A company is a sempiternal entity, created and capitalised by its founders that exists, in principal, across many future generations. This committed capital, and subsequently raised funds, support the firm’s fixed capital and other investment that permits the production and sale of its chosen goods and services – and when successful, its profitability and wealth creation.
There are three characteristics of interest with public listed companies: perpetuity, commitment (also known as asset lock-in) and free transferability of shares. Asset lockin arises because shareholders have rights only to dividends declared by the board. Contrary to the widely held belief, shareholders are not the residual claimants to the assets of a company other than in liquidation. The procedures necessary for shareholders legally to influence the board are typically lengthy and cumbersome. Limited liability serves to facilitate transferability since, without this, transfer may be conditional on other approvals.
Really, the question is why any society should choose to grant a company the valuable status of a legal person, with the right to own property and enter into contracts, while having limited liability for its shareholders. The elementary, and true, explanation is that these arrangements permit a scale of investment not available from individuals. However, there is a second and more important reason; that these companies are capable of investment over terms that exceed the lives of the current human generations. Here, they are complements to the state.
Asset lock-in has some significant advantages for the stakeholders of a company. It protects stakeholders against exploitation by other stakeholder groups, notably creditors and suppliers from management and shareholders; it even protects shareholders against the actions of other shareholders – think of the liquidator of an insolvent shareholder pursuing assets within the company rather than selling the shares.
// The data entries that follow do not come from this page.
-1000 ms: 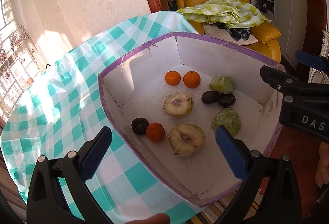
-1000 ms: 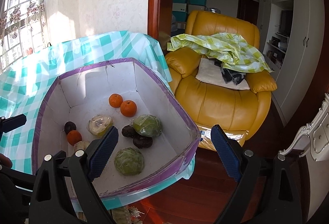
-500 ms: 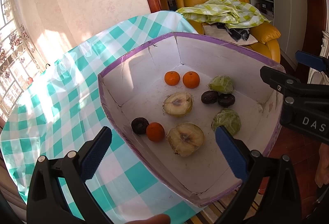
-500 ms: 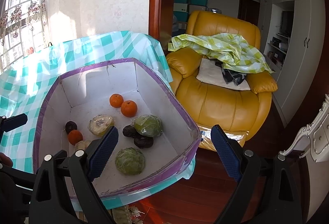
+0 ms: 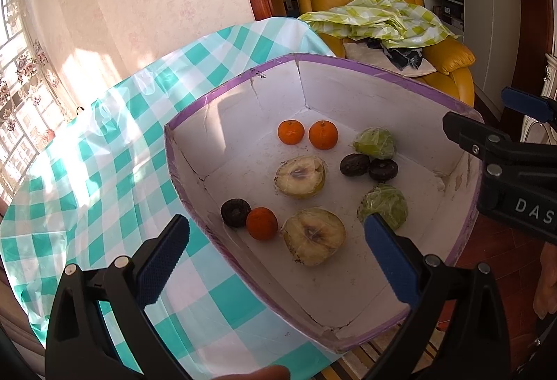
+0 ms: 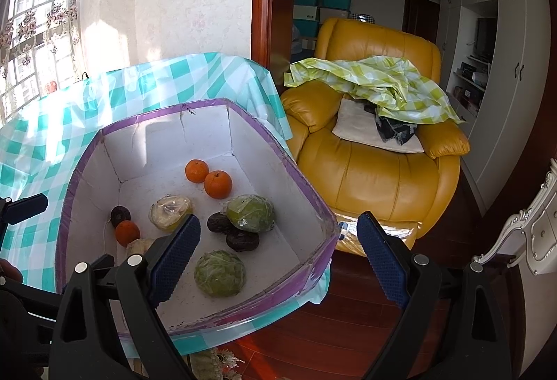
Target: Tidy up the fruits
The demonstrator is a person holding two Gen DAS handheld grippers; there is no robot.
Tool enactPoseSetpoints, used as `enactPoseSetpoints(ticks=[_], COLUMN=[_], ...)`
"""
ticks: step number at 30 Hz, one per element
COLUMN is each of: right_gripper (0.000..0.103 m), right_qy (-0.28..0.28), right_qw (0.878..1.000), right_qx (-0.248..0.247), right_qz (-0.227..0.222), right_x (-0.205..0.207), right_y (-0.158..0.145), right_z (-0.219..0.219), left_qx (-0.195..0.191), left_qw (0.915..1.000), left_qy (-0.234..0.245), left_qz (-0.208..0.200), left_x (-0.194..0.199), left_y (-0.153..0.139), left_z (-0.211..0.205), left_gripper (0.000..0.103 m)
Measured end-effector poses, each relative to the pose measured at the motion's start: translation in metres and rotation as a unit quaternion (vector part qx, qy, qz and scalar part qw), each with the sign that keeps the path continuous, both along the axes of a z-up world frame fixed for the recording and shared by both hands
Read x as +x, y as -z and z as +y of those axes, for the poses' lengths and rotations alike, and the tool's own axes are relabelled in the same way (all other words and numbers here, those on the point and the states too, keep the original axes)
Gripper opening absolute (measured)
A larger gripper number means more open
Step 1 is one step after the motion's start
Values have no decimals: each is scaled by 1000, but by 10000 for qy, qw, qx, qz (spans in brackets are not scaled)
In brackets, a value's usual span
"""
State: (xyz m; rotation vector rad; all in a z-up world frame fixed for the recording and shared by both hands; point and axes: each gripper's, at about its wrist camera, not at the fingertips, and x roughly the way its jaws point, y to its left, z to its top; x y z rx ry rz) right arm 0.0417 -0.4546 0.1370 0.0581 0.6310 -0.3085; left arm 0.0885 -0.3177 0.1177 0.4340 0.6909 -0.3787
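A white box with a purple rim [image 5: 226, 91] [image 6: 83, 153] holds the fruit. Two oranges [image 5: 290, 132] [image 5: 323, 134] lie at its far end, a third orange [image 5: 261, 223] beside a dark fruit [image 5: 235, 212]. Two wrapped pale halves [image 5: 301, 176] [image 5: 313, 236], two dark fruits [image 5: 354, 164] [image 5: 383, 169] and two wrapped green fruits [image 5: 375, 143] [image 5: 383, 206] lie among them. My left gripper [image 5: 275, 247] is open and empty above the box's near side. My right gripper [image 6: 278, 247] is open and empty over the box's right rim; it also shows in the left wrist view [image 5: 501, 136].
The box sits on a table with a teal checked cloth [image 5: 104, 143] and overhangs its edge. A yellow armchair [image 6: 376, 150] with a green checked cloth [image 6: 376, 80] stands behind. Wooden floor [image 6: 330, 338] lies below; a white carved cabinet [image 6: 529, 230] is at the right.
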Motion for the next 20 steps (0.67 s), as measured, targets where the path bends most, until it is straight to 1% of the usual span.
enactPoseSetpoints(ticks=[4,6,7,9,11,13,15,17,18,20], right_gripper=[88,88,88,88,88,88,88,88,88,88], right_qy=[7,14,16,54,83,64,-38,-246,-392,-814], right_qw=[10000,10000,10000,10000,9999,9999,9996,9987,9978,9942], right_qx=[10,14,14,36,74,107,92,102,136,195], right_qz=[-2,-5,-7,-20,-46,-119,-254,-429,-518,-668], right_x=[-1,-1,-1,-1,-3,-4,-7,-12,-14,-18], right_y=[-1,-1,-1,-3,-5,-12,-23,-36,-42,-52], right_z=[-2,-2,-3,-5,-7,-3,6,23,34,66], left_qx=[-3,-107,-161,-145,-413,-697,-871,-1087,-1229,-1454], left_qw=[10000,9999,9997,9993,9986,9972,9960,9940,9920,9856], left_qy=[-40,-13,28,122,262,270,183,-103,-289,-864], left_qz=[-65,-127,-190,-336,-199,0,4,-72,-76,-70], left_x=[0,0,-1,-2,-1,2,2,-2,-4,-7], left_y=[2,1,1,-1,-5,-12,-20,-29,-32,-32], left_z=[0,0,-1,-5,-6,1,18,52,74,127], left_gripper=[101,101,101,101,101,101,101,101,101,101])
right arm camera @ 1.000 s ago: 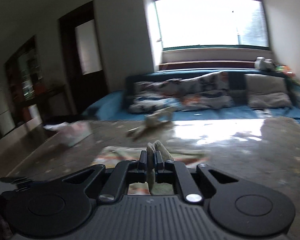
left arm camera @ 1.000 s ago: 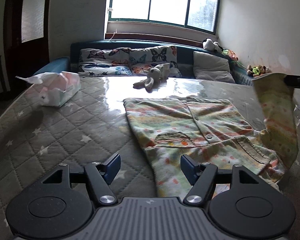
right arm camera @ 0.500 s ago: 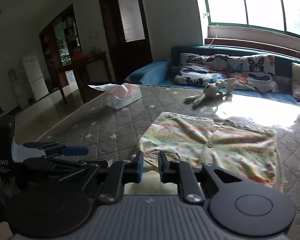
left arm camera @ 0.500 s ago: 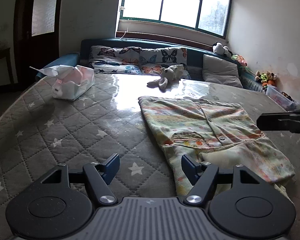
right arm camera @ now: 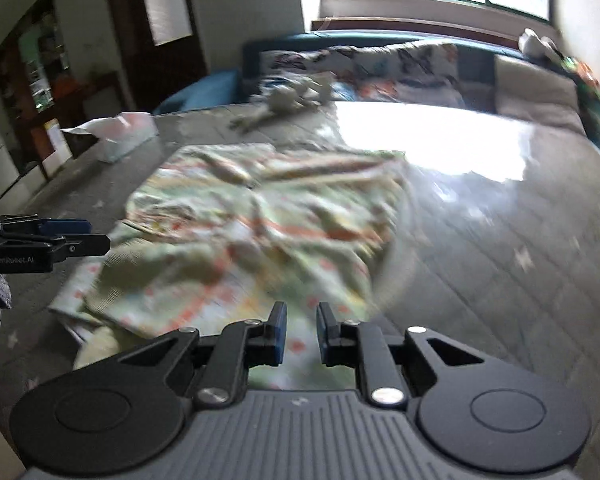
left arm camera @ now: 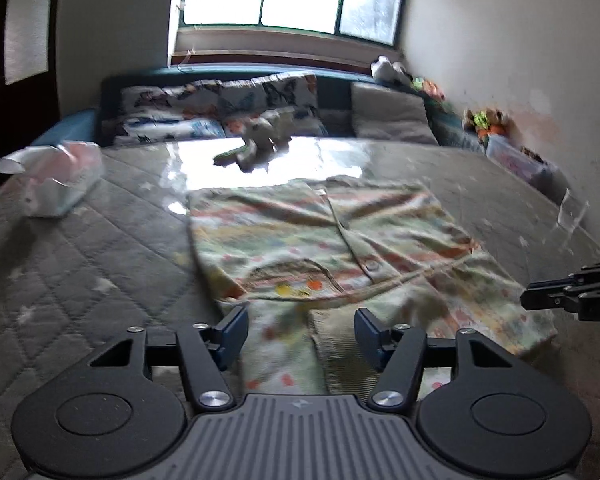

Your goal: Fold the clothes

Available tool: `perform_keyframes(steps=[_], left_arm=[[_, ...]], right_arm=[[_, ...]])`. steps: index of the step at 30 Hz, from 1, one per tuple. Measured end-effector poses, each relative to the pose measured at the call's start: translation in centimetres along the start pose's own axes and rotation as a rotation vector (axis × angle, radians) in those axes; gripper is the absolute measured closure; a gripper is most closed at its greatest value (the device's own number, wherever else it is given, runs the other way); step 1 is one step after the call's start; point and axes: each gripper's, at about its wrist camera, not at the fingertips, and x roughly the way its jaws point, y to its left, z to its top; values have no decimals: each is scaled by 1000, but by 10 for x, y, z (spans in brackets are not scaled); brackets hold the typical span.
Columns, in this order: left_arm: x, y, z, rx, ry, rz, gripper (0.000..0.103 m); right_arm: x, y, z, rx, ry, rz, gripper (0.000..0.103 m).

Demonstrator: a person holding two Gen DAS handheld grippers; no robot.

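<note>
Left wrist view: patterned shirt (left arm camera: 328,248) flat on bed (left arm camera: 84,256), one side folded in; left gripper (left arm camera: 300,332) spread, right gripper (right arm camera: 300,328) parted, empty. Next, probably: pinching the near hem.

— What do we see of our own rig?
— Both the left gripper (left arm camera: 301,334) and the right gripper (right arm camera: 301,334) are matte black, blue pads on the fingers, silver screws at the pivots, round discs at four and eight o'clock, ribbed grey housing at six.
</note>
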Motion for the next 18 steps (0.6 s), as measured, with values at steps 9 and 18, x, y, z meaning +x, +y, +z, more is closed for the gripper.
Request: perform_keyframes(steps=[9,18], left_arm=[[22,-17,-2,57,48,-4,92],[12,-26,2,140,8,59,89]], right_arm=[[2,-9,-15,4,-4,-1,87],[1,-13,-7,-18,8,-26,87]])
Asset lock-in also encourages firm specific investment by employees.
Of course, the fact that a company may invest for the intergenerational long-term does not mean that it will. Few shareholders would be comfortable with investments producing returns only after their demise, and there are limits to altruism. In general, there is a concern that shareholders today may not value returns occurring in the distant future. Indeed a major criticism of the current fad for share buybacks is that these shorten the effective expected life of the company. In the US last year buy-backs accounted for approximately 3.75% of the US equity market capitalisation, giving that market an expected life of just 26.7 years, which is rather close to a single generation.
The introduction of an exchange listing removes this concern to the extent that the marketplace values all future returns and impounds them in current prices. Shareholders can now benefit today from the discounted present values of these returns even though these occur long after today’s shareholder has ceased to exist. There are, of course, further concerns as to the degree to which today’s share price fully reflects the fundamental value of these returns flows, and both under and over valuation are possible.
These departures bring with them other concerns – for example over valuation will tend to result in poor projects being undertaken that result in capital scrappage. However, as the majority of these issues are concerns only about wealth distribution and redistribution among investors, they are left for later discussions. The key insight is not that the structure of the company permits long-term investment and that free transferability should encourage it, but that this all relies upon the commitment and lock-in of shareholder capital. If shareholders were to have strong rights and be able to lay claim to company assets easily, none of this is possible.
By limiting shareholder rights, the siren songs of corporate shorttermism may be overcome. There is a disconnect between trading in the shares of a company and the business strategy of that company. It is perfectly possible to have short (average) shareholding periods while having the company pursue very long-term activities. In the most basic situation the share price, or its related cost of capital is only relevant to the company when it wishes to raise new capital by transacting in those markets. In recent decades, equity markets have served as a source of cash for investors rather than companies – dividends and other distributions have far exceeded initial and secondary public offerings. The introduction of an explicit linkage by tying managerial compensation to equity price performance, which comes complete with a preference bias for higher share prices, is decidedly suspect in this context. As a counterweight to the potential problem of managerial entrenchment, it seems complete overkill.
Notwithstanding these concerns, and the real weakness of shareholder rights and abilities, it appears that corporate engagement is at unprecedentedly high levels, with ESG activity by asset managers and shareholders similarly high. Sustainability and long-term investment is a common clarion call. One of the major issues for engagement advocates is that of activist hedge funds, where the policies being encouraged are anything but sustainable – unlocking corporate assets is the objective, even if the method involves borrowing to fund distributions. While profitable in the short-term, these bring issues and often detriment, for other long-term oriented shareholders and many other stakeholders.
There really is no case for stronger shareholder rights and with respect to ESG, it appears that market norms and practices are evolving naturally that may obviate the original need. It could be argued that this is recognition of corporate responsibilities arising from the privileges afforded under incorporation, but it is interesting that it does not appear to extend to some responsibilities such as the payment of taxes. Rather than further empowering shareholders, or for that matter other stakeholders, it seems that reinforcement of the role of the board as the embodiment of the company may be appropriate.